Find every line in the records below that holds the word "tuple", and copy it out.

═════ SUPPLIED INFORMATION

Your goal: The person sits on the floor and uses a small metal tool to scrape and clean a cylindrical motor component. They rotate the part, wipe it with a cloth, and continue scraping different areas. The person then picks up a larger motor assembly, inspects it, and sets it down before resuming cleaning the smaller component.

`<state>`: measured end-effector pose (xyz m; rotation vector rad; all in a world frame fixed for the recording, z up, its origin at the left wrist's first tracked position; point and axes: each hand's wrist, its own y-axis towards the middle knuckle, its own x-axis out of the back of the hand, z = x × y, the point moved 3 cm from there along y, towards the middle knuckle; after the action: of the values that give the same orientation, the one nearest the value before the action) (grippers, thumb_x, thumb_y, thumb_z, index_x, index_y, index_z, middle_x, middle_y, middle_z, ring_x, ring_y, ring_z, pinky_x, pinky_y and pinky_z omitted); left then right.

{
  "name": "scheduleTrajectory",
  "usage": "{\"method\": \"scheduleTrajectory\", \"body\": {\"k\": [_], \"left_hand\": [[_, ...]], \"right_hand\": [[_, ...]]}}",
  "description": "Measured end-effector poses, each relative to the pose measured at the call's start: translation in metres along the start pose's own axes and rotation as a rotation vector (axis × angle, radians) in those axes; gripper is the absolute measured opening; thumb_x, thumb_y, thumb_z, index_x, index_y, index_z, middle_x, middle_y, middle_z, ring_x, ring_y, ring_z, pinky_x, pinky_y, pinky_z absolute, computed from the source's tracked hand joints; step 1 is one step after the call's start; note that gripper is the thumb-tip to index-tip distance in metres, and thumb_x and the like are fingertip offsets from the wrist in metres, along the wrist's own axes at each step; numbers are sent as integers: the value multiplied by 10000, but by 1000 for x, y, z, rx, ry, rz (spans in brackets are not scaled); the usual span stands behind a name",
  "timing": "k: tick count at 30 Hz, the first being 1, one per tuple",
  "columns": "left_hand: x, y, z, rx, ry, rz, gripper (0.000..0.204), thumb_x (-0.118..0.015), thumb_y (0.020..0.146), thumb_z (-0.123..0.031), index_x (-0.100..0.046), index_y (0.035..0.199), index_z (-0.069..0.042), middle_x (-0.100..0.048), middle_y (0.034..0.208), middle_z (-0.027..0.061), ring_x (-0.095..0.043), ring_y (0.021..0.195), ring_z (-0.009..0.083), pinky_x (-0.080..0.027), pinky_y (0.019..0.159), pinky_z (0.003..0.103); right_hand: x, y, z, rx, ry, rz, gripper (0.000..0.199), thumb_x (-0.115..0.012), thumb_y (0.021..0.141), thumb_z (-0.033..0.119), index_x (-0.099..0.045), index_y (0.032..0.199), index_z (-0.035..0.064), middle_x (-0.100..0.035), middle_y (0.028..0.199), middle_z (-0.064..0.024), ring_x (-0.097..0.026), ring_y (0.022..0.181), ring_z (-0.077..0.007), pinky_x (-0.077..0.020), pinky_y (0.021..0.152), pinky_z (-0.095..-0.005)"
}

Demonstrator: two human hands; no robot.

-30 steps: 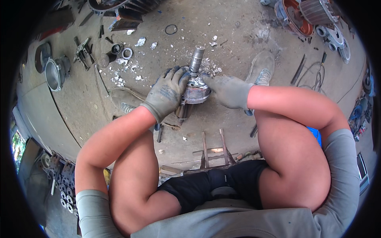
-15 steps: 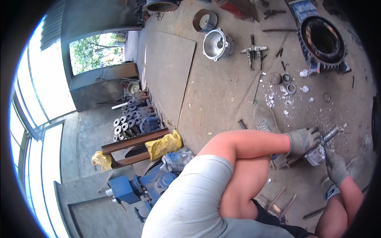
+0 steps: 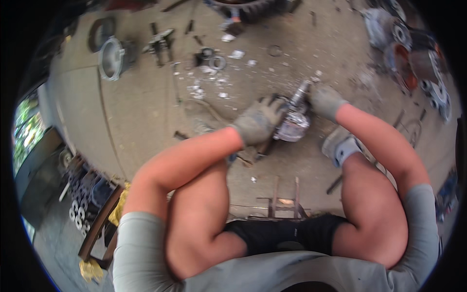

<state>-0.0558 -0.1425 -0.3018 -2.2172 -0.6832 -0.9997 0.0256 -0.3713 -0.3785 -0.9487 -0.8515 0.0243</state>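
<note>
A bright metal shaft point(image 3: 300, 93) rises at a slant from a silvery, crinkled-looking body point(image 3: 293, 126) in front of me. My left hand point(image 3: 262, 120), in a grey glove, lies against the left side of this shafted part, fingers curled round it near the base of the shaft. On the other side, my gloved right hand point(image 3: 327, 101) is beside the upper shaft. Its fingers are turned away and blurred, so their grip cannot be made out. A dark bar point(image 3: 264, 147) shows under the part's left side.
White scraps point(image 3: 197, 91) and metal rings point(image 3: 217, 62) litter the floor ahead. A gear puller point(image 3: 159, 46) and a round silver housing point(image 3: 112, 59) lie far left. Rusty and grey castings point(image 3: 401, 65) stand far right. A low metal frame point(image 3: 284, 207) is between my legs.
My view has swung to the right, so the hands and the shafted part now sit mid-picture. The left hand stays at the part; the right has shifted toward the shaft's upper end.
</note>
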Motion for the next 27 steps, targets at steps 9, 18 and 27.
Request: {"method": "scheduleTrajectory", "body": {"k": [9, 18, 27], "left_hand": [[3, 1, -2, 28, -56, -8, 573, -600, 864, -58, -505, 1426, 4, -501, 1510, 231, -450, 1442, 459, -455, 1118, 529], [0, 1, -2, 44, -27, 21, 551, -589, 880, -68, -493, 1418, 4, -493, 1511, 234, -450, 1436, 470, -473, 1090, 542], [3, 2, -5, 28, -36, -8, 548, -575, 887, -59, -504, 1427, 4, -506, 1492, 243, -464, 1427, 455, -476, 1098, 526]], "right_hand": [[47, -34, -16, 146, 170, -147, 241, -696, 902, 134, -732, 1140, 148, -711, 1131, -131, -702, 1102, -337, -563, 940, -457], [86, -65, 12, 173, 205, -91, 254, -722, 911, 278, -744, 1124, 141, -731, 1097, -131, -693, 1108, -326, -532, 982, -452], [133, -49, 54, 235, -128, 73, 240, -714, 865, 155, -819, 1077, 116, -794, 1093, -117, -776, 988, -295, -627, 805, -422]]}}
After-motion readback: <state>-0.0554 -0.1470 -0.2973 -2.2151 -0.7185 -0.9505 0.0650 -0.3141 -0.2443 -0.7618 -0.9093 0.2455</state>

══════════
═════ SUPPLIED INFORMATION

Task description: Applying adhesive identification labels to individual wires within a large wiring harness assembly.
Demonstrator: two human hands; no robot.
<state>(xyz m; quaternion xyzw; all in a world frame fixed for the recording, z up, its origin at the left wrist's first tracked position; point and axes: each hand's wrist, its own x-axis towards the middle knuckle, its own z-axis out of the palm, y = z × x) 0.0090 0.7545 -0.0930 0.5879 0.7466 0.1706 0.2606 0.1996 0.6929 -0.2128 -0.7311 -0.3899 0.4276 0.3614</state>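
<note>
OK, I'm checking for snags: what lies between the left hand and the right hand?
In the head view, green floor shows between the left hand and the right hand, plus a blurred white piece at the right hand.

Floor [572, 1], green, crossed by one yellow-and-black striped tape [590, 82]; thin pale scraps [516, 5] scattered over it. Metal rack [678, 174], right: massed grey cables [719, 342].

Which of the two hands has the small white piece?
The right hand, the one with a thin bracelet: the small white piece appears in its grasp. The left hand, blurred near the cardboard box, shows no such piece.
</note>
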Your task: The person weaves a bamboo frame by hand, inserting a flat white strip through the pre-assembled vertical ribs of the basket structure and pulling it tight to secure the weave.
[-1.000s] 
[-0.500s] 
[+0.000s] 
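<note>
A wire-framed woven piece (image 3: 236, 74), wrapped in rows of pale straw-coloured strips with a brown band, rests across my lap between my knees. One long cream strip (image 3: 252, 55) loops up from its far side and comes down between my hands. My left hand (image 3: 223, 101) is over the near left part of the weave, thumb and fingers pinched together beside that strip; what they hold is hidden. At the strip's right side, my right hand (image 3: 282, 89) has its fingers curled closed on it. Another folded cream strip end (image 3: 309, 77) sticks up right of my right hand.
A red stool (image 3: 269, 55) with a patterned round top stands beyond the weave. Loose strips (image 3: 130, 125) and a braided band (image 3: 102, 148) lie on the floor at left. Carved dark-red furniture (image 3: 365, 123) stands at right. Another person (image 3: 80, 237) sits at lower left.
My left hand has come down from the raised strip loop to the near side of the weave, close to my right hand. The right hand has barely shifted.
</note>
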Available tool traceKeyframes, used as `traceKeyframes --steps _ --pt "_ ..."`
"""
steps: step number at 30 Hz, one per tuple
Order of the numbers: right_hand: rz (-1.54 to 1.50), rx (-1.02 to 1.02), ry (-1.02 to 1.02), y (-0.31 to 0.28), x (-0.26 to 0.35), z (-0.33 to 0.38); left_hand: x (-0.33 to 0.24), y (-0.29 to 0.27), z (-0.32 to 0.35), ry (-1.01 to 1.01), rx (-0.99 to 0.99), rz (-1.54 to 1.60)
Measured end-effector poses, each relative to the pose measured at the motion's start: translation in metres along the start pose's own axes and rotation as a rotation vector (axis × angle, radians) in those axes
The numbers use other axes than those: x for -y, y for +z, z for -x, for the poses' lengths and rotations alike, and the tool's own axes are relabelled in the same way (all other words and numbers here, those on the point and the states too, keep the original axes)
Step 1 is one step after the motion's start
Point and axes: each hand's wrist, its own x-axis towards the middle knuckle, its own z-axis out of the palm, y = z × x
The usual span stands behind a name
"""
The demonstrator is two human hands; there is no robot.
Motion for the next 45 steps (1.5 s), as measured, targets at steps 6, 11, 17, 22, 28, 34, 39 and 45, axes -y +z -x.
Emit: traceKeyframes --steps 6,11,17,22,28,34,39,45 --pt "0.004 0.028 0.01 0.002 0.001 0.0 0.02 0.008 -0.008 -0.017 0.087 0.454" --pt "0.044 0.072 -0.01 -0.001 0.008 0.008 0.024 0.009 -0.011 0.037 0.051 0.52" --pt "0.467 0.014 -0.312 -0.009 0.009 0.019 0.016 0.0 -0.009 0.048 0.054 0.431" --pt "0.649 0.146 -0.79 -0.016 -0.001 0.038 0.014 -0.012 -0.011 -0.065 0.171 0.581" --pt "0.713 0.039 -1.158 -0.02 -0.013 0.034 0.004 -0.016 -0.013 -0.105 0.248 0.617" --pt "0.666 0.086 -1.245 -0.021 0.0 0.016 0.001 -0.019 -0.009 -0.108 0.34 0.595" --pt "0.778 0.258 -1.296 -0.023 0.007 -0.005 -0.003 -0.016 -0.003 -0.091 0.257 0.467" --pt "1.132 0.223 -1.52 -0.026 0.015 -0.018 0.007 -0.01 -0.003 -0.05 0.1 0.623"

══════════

**SOLVED EXERCISE**
  "timing": "k: tick count at 30 Hz, the first being 1, one per tuple",
steps: step number at 30 Hz, one per tuple

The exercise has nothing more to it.